Vitamin D is coming up more often lately in the health care community.
Here’s what you need to know about this increasingly buzzworthy — but often confusing — essential vitamin.
Q: What is vitamin D?
A:It is often called the sunshine vitamin because the body produces it when the skin is exposed to sunlight. It is rarely present in large amounts in food, even fortified foods.
Q: Are you getting enough vitamin D?
A:If you live in Western Washington, the answer is likely no, especially if you’re older than 65 or have health problems.
Q: Why are so many people deficient?
A:In Western Washington, we are particularly sun-deprived because of our climate and short winter days.
Q: Why do we need it? A:
A:Scientists have known for a long time that vitamin D is essential for healthy bones. New research suggests it could decrease the risk of certain types of cancer, diabetes, multiple sclerosis, autoimmune diseases, heart disease, osteoporosis and depression.
Q: How much do I need?
A:Though most multivitamins contain the recommend daily allowance of 200 to 600 international units (IU) depending on age, many doctors are encouraging patients of all ages to take more, sometimes more than 2,000 IU.
Dr. Steven Grant, a family practice doctor with the Providence Physician Group in Marysville, recommends a 1,000 IU daily supplement to all his adult patients, even if they are already taking a daily multivitamin.
Q: Can I get tested?
A:Yes. In fact, Grant recommends a simple blood test to check vitamin D levels for everyone older than 65.
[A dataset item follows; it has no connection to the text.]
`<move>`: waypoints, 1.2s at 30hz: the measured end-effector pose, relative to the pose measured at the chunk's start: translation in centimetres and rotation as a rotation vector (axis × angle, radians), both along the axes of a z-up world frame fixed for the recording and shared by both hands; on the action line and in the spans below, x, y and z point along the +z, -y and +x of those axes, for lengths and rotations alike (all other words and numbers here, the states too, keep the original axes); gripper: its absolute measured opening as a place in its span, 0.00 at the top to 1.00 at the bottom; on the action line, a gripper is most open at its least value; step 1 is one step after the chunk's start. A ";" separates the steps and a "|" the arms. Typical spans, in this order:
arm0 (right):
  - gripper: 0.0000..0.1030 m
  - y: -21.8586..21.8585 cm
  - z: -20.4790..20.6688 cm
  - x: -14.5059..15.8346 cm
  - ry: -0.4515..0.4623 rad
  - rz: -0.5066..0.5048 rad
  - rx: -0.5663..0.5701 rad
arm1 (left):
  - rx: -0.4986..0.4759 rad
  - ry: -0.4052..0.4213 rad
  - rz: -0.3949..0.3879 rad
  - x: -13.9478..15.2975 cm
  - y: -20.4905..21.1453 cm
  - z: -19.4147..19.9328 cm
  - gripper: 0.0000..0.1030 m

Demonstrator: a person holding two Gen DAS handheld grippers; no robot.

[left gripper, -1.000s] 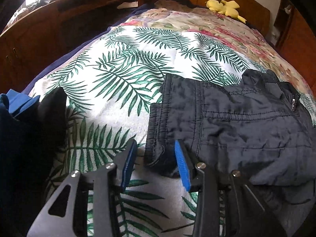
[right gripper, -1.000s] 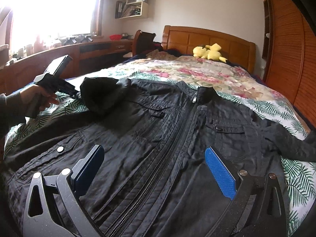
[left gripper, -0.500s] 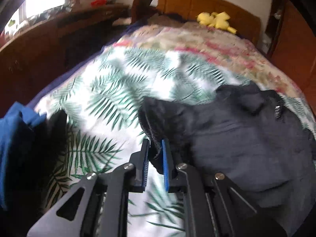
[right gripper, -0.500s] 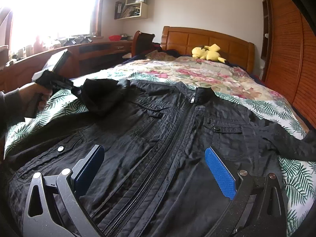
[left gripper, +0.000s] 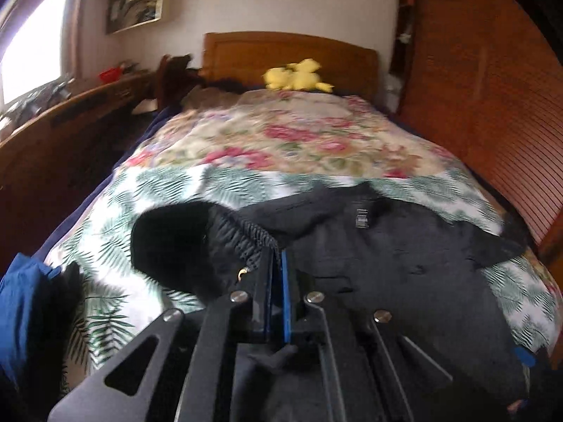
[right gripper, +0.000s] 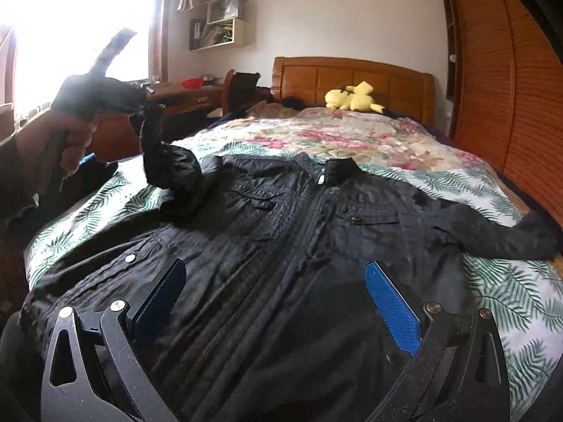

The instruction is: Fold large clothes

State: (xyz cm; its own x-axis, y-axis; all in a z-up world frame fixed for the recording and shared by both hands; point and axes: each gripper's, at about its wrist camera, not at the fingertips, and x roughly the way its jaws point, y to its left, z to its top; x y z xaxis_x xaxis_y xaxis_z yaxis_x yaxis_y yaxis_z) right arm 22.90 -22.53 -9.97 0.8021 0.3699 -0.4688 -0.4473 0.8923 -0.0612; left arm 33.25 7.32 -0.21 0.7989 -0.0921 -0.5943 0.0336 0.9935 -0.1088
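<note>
A black zip-up jacket (right gripper: 288,232) lies front-up and spread across the bed, collar toward the headboard. Its left sleeve (right gripper: 165,165) is lifted off the cover, hanging from my left gripper (right gripper: 147,103), which a hand holds up at the left. In the left wrist view that gripper (left gripper: 276,256) is shut on the sleeve cuff (left gripper: 239,242), blue pads pressed together over the fabric. My right gripper (right gripper: 278,274) hovers over the jacket's lower front, wide open, with nothing gripped. The other sleeve (right gripper: 492,225) trails off to the right.
A palm-leaf cover (right gripper: 510,281) and a floral quilt (right gripper: 352,137) cover the bed. A yellow plush toy (right gripper: 352,96) sits by the wooden headboard (right gripper: 352,74). A wooden desk (right gripper: 183,95) runs along the left, a slatted wardrobe (right gripper: 510,88) on the right. Blue clothing (left gripper: 21,299) lies at the bed's left edge.
My left gripper closed on the sleeve cuff and rose, lifting the sleeve off the bed toward the jacket. The right gripper edged slightly forward, still open.
</note>
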 end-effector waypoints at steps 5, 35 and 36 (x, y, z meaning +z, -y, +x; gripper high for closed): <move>0.00 2.0 -2.0 0.9 0.006 0.039 -0.024 | -0.102 0.022 0.015 1.1 5.3 -3.4 1.00; 0.10 -11.1 0.2 -0.7 -0.157 -0.017 0.281 | 0.032 0.057 0.007 -4.1 -4.1 -18.7 0.79; 0.10 -12.1 0.3 -0.9 -0.162 -0.023 0.303 | 0.040 0.061 0.006 -4.2 -4.6 -19.0 0.79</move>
State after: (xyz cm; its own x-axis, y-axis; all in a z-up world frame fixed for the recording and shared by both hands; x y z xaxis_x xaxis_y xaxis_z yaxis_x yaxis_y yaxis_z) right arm 23.23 -10.42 -10.88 0.5720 0.5674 -0.5923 -0.6971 0.7168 0.0135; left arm 14.27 11.93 -4.36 0.8366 -0.0561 -0.5449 0.0001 0.9948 -0.1023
Older people, people with darker skin, obese people and infants fed only breast milk are more at risk of deficiencies.
Q: Should I expose my skin to the sun?
A:The American Academy of Dermatology issued a statement in 2009 saying there is no safe threshold for sun or indoor tanning exposure and that people should seek dietary and supplemental sources of vitamin D instead of going outside without sunscreen.
Getting your D
Birth to 12 months: 200 IU
Children 1 to 18: 200 IU
Adults 19 to 50: 200 IU
Adults 51 to 70: 400 IU
Adults 71 years and older: 600 IU
Pregnant or breast-feeding: 200 IU
These recommended daily intakes for vitamin D, in international units, come from the National Academies, which sets the official recommended amounts used in nutritional labeling.
Later this year, the group is expected to revise the recommended levels, last updated in 1997.
Recommended maximum intake limits are 1,000 IU for age 0 to 12 months and 2,000 IU for all other ages.